Kalurahan Bangunjiwo Manfaatkan Peta Digital untuk Penanggulangan Kemiskinan

Diskusi dan asistensi teknis dalam program pemanfaatan peta digital di Kalurahan Bangunjiwo, Kasihan, Bantul, belum lama ini. - Istimewa
30 Juli 2021 07:12 WIB Yudhi Kusdiyanto Sleman Share :

Harianjogja.com, BANTUL—Sejumlah desa/kalurahan di DIY memanfatkan peta digital sebagai basis program penanggulangan kemiskinan dan pembangunan. Program yang diinisiasi oleh lembaga Ide dan Analitika Indonesia (IDEA) Jogja ini bisa dipraktikkan di berbagai desa di Indonesia.

Pemerintah Kalurahan Bangunjiwo, Kapanewon Kasihan, misalnya, kini tak lagi repot membuat program penanggulangan kemiskinan berbasis data. Cukup membuka peta digital di website desa, pemerintah kalurahan bisa dengan mudah mendapatkan data sebaran bantuan sosial (bansos) hingga tingkat RT dan keluarga.

Dengan sebaran data penerima bansos itu kami jadi punya data dan gambaran kalau mau menyalurkan bantuan atau program penanggulangan kemiskinan lainnya, tinggal cari wilayah yang masih jarang menerima bantuan,” ungkap Mugiraharjo, Kaur Tata Laksana Kalurahan Bangunjiwo, seperti dalam rilis yang diterima Harian Jogja, Kamis (29/7/2021).

Selama ini, kata Mugiraharjo, sebaran bansos seperti bantuan keuangan khusus (BKK) yang berasal dari Dewan tidak merata. “BKK biasanya digelontorkan untuk konstituen. Jadi, ada wilayah yang banyak menerima bantuan, dan ada wilayah lain yang jarang menerima bantuan.

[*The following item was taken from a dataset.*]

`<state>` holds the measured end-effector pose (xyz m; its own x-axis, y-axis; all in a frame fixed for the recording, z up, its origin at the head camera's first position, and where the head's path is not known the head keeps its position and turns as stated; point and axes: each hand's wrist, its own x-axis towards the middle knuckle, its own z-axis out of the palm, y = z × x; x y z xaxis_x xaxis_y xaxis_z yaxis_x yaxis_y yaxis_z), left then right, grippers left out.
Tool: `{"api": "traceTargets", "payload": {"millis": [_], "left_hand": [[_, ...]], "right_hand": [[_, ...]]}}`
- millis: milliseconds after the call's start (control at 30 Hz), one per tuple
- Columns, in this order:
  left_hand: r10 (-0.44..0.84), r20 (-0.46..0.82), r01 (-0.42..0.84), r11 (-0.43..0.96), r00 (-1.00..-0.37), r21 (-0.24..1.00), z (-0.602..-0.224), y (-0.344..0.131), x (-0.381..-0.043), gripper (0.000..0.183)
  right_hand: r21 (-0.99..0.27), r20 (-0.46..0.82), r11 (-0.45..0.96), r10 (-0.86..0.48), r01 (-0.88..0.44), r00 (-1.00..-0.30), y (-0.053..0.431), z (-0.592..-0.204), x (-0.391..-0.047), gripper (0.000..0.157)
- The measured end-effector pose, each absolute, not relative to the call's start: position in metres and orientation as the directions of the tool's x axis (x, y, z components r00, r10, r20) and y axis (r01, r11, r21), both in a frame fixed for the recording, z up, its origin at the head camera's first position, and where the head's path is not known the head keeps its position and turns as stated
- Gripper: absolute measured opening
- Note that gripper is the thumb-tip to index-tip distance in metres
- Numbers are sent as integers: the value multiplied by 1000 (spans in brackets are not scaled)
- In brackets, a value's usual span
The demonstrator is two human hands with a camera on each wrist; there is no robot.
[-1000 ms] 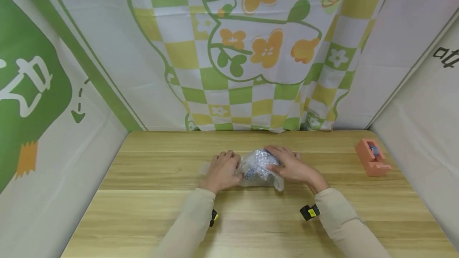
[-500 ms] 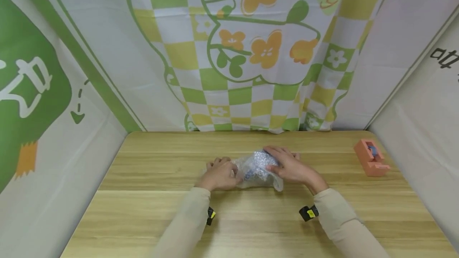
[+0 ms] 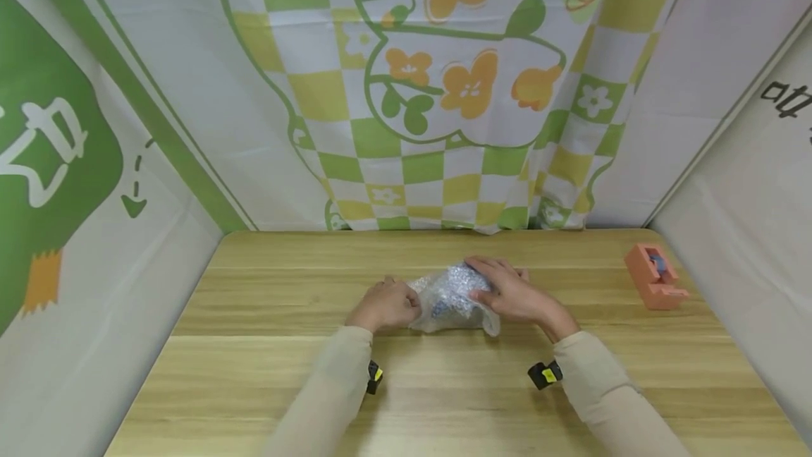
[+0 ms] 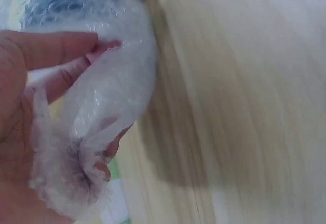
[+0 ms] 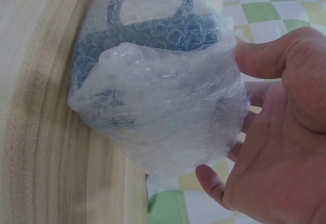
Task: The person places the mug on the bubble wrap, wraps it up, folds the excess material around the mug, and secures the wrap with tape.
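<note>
A blue mug [image 5: 186, 30] lies wrapped in clear bubble wrap [image 3: 458, 291] on the table; its looped handle shows through the plastic in the right wrist view. At the left end of the bundle, my left hand [image 3: 387, 305] pinches the bubble wrap between thumb and finger. A gathered, crumpled tail of wrap [image 4: 66, 178] lies across its palm in the left wrist view. My right hand [image 3: 515, 295] holds the bundle's right end, thumb on the near side and fingers round the far side. Part of the left fingers is hidden behind the wrap.
A pink tape dispenser [image 3: 653, 279] with a blue roll stands near the table's right edge. Patterned cloth [image 3: 444, 182] hangs behind the wooden table [image 3: 273, 372], and pale printed walls close in both sides.
My left hand has drawn a little left and lower, and its fingers have gathered more tightly on the wrap. The right hand and bundle have stayed almost still.
</note>
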<state>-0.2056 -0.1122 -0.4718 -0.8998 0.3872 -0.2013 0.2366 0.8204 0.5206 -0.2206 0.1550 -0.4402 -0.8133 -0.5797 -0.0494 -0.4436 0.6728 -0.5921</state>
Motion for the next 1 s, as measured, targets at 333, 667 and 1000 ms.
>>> {"api": "traceTargets", "payload": {"millis": [333, 667, 1000], "left_hand": [[303, -244, 39, 696, -921, 717, -462, -104, -204, 50], [17, -25, -4, 735, -1000, 679, -455, -75, -197, 25], [-222, 171, 17, 563, -960, 826, -457, -51, -187, 86]], "right_hand": [[-579, -47, 680, -578, -449, -815, 155, -439, -222, 64], [-584, -36, 677, -573, -448, -819, 154, -438, -221, 64], [-577, -19, 683, -559, -447, -829, 152, -442, -219, 64]]}}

Dengan data sebaran, kami bisa dengan mudah menyebarkan program ke wilayah yang jarang dapat bantuan lain,” kata dia.

Tak hanya menjadi basis data untuk penanggulangan kemiskinan, peta digital juga menjadi pertimbangan saat pemerintah kalurahan menyusun program pembangunan, misalnya wilayah yang diprioritas untuk program pembangunan karena banyak warga tidak mampu.

Menurut Mugiraharjo, inisiasi peta digital dimulai pada awal 2020. Saat itu Kalurahan Bangunjiwo menjadi salah satu proyek percontohan program pemanfaatan sistem informasi geospasial (SIG) untuk pembangunan dan penanggulangan kemiskinan yang dihelat oleh IDEA Jogja. Sejumlah perangkat desa bersama kader karang taruna dilatih memanfaatkan peta digital untuk pembangunan dan penanggulangan kemiskinan.

Peneliti IDEA sekaligus Project Officer Program Pemanfaatan SIG untuk Pembangunan dan Penanggulangan Kemiskinan, Ferina Anistya mengatakan ada empat desa yang menjadi proyek percontohan program di DIY. Selain Bangunjiwo, program serupa digelar di Bawuran, Pleret , Bantul; Gerbosari, Samigaluh, Kulonprogo; serta Sendangsari, Pengasih, Kulonprogo. “Pelatihan dimulai pada Maret 2020, dan program selesai sekitar Agustus sampai November 2020,” kata Ferina.

Ke depan, menurut Ferina, bakal digelar seminar nasional yang melibatkan perwakilan pemerintah desa dan kabupaten/kota di seluruh Indonesia, termasuk empat kalurahan di DIY yang mengembangkan perencanaan desa berbasis SIG.